- What the exercise asks -
I need the lines below from the one with "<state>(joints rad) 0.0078" down to the one with "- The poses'" reproduced exactly, both ends included, and nothing else.

- Material provided -

[Start of section]

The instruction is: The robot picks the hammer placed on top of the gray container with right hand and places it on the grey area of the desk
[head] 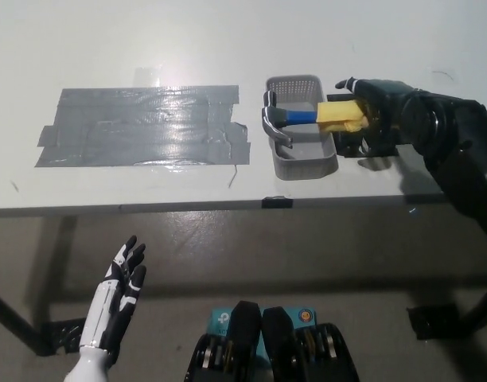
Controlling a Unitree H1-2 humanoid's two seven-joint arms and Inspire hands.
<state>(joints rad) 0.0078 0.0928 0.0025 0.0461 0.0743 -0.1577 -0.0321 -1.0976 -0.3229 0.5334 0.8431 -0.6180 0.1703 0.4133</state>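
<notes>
On the container: a hammer (307, 116) lay across the gray container (301, 129), head-heavy, rigid.
Grip: right hand (379, 107) at the yellow handle; finger closure unclear.
Left hand (116, 298): low, fingers spread, empty.

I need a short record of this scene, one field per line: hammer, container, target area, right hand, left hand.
hammer: lies across the top of the container, metal head at picture left, yellow handle end toward the right hand
container: gray basket on the white desk
target area: gray tape patch, left of the basket, nothing on it
right hand: black, at the handle end; grip unclear
left hand: white, open, resting below the desk edge
</notes>
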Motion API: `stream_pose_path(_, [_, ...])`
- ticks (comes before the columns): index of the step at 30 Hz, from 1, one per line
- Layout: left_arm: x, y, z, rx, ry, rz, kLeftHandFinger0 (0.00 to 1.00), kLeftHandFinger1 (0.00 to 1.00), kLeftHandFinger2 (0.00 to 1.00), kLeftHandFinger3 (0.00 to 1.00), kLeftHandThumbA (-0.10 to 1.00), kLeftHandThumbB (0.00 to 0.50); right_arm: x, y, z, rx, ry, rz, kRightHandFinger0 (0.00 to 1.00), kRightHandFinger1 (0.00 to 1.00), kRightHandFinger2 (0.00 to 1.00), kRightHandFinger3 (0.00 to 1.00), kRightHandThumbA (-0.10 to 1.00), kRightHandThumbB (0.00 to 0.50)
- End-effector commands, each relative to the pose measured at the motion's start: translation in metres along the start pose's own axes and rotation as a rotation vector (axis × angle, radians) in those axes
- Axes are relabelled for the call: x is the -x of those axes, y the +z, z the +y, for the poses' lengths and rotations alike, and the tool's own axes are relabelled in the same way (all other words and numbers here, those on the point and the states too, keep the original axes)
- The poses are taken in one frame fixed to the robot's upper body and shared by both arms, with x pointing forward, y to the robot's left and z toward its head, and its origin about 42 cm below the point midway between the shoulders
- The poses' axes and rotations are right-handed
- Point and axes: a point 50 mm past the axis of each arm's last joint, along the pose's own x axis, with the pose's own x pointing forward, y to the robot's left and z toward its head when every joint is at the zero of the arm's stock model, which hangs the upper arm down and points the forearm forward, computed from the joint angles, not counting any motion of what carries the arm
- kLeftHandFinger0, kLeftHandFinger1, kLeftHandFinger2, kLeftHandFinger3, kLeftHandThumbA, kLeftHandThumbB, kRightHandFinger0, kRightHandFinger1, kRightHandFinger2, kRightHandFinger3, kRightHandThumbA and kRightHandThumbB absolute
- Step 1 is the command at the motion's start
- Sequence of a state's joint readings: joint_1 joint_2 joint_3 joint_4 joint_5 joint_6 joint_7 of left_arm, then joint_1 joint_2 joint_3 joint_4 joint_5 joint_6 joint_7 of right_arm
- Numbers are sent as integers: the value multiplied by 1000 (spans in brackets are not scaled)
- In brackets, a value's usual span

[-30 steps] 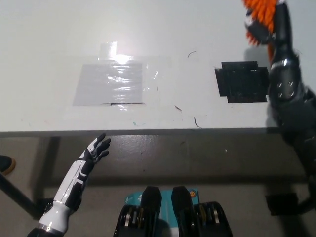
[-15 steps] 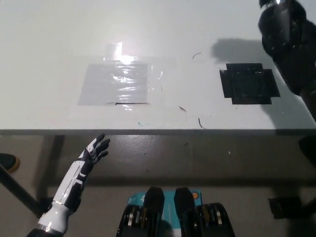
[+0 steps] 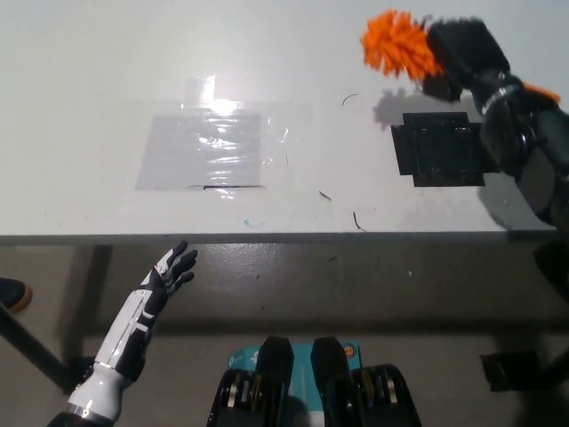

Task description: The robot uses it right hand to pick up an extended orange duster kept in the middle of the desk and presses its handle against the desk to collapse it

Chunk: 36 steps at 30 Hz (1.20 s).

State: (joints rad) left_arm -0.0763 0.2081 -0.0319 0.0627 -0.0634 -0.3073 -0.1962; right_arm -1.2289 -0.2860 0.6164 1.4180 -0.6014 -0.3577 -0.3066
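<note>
Fingers of the right hand (image 3: 462, 55) are closed round the duster (image 3: 400, 43), which is held above the far right part of the desk (image 3: 107, 80). Only the orange fluffy head of the duster is seen clearly, projecting to the left of the hand; a small orange patch (image 3: 540, 91) is visible behind the black forearm, and the handle itself is hidden by the hand. Whether the duster is extended or collapsed cannot be told. The black arm is seen entering from the right edge and reaching over a black cross-shaped tape patch (image 3: 440, 149) on the desk, with the hand's shadow cast just above that patch. A clear glossy sheet (image 3: 203, 149) is taped flat near the middle of the desk, well apart from the duster, with a strip of tape (image 3: 200, 89) at its far edge. A few short dark marks (image 3: 354, 221) are scattered on the white surface between the sheet and the black patch. The left hand (image 3: 173, 265) is held below the near edge of the desk at lower left, empty, its fingers spread apart and pointed upward.
</note>
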Motion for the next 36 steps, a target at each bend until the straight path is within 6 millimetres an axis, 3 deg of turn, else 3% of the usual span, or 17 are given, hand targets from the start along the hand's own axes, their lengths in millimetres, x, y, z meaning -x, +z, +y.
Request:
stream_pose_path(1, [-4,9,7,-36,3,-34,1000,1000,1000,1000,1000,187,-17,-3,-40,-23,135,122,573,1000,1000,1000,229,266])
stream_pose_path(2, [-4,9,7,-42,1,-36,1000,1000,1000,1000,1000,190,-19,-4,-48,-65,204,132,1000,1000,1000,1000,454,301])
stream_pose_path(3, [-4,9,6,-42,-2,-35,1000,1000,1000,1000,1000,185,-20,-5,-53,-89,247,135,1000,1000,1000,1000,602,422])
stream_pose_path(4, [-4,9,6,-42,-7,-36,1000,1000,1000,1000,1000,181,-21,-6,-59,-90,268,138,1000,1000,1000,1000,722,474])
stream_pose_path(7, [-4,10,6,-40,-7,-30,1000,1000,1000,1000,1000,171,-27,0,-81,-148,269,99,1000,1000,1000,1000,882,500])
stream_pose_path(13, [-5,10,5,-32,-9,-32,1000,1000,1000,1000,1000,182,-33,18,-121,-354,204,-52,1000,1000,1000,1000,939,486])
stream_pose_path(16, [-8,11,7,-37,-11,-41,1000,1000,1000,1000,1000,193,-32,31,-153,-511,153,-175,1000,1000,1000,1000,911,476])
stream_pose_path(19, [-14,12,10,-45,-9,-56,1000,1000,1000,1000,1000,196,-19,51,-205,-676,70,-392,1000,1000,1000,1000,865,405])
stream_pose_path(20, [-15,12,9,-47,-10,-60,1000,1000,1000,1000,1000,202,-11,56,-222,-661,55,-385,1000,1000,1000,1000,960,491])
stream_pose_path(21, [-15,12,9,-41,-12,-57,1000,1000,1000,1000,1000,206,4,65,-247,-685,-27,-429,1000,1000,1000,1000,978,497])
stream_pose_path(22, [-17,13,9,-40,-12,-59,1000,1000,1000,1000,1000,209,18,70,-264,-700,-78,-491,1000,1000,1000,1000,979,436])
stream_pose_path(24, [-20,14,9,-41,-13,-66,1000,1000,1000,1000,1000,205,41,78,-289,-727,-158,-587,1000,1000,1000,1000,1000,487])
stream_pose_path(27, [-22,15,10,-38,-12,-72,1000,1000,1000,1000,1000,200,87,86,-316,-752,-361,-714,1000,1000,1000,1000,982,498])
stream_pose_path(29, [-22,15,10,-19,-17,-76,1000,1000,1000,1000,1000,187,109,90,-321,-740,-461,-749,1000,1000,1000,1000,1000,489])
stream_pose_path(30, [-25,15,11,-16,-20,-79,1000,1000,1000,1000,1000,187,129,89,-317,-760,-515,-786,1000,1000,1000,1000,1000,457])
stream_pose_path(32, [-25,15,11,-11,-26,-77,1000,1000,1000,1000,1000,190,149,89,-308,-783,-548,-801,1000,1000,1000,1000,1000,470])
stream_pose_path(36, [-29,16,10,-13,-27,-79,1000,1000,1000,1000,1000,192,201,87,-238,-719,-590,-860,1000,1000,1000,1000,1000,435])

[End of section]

- Solved problem -
<state>(joints rad) 0.0078 0.0928 0.0025 0.0461 0.0743 -0.1577 -0.0321 -1.0976 -0.3229 0.5334 0.8431 -0.6180 0.1703 0.4133</state>
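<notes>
On the container: a hammer (307, 116) lay across the gray container (301, 129), head-heavy, rigid.
Grip: right hand (379, 107) at the yellow handle; finger closure unclear.
Left hand (116, 298): low, fingers spread, empty.

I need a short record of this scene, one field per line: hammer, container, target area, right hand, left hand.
hammer: lies across the top of the container, metal head at picture left, yellow handle end toward the right hand
container: gray basket on the white desk
target area: gray tape patch, left of the basket, nothing on it
right hand: black, at the handle end; grip unclear
left hand: white, open, resting below the desk edge
</notes>
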Motion API: `stream_pose_path(_, [_, ...])`
- ticks (comes before the columns): index of the step at 30 Hz, from 1, one per line
- Layout: left_arm: x, y, z, rx, ry, rz, kLeftHandFinger0 (0.00 to 1.00), kLeftHandFinger1 (0.00 to 1.00), kLeftHandFinger2 (0.00 to 1.00), kLeftHandFinger3 (0.00 to 1.00), kLeftHandThumbA (-0.10 to 1.00), kLeftHandThumbB (0.00 to 0.50); right_arm: x, y, z, rx, ry, rz, kRightHandFinger0 (0.00 to 1.00), kRightHandFinger1 (0.00 to 1.00), kRightHandFinger2 (0.00 to 1.00), kRightHandFinger3 (0.00 to 1.00), kRightHandThumbA (-0.10 to 1.00), kRightHandThumbB (0.00 to 0.50)
- End-effector commands, each relative to the pose measured at the motion's start: translation in metres along the start pose's own axes and rotation as a rotation vector (axis × angle, radians) in those axes
- Axes are relabelled for the call: x is the -x of those axes, y the +z, z the +y, for the poses' lengths and rotations alike, and the tool's own axes are relabelled in the same way (all other words and numbers here, those on the point and the states too, keep the original axes)
- The poses are taken in one frame fixed to the robot's upper body and shared by both arms, with x pointing forward, y to the robot's left and z toward its head, and its origin about 42 cm below the point midway between the shoulders
- The poses' axes and rotations are right-handed

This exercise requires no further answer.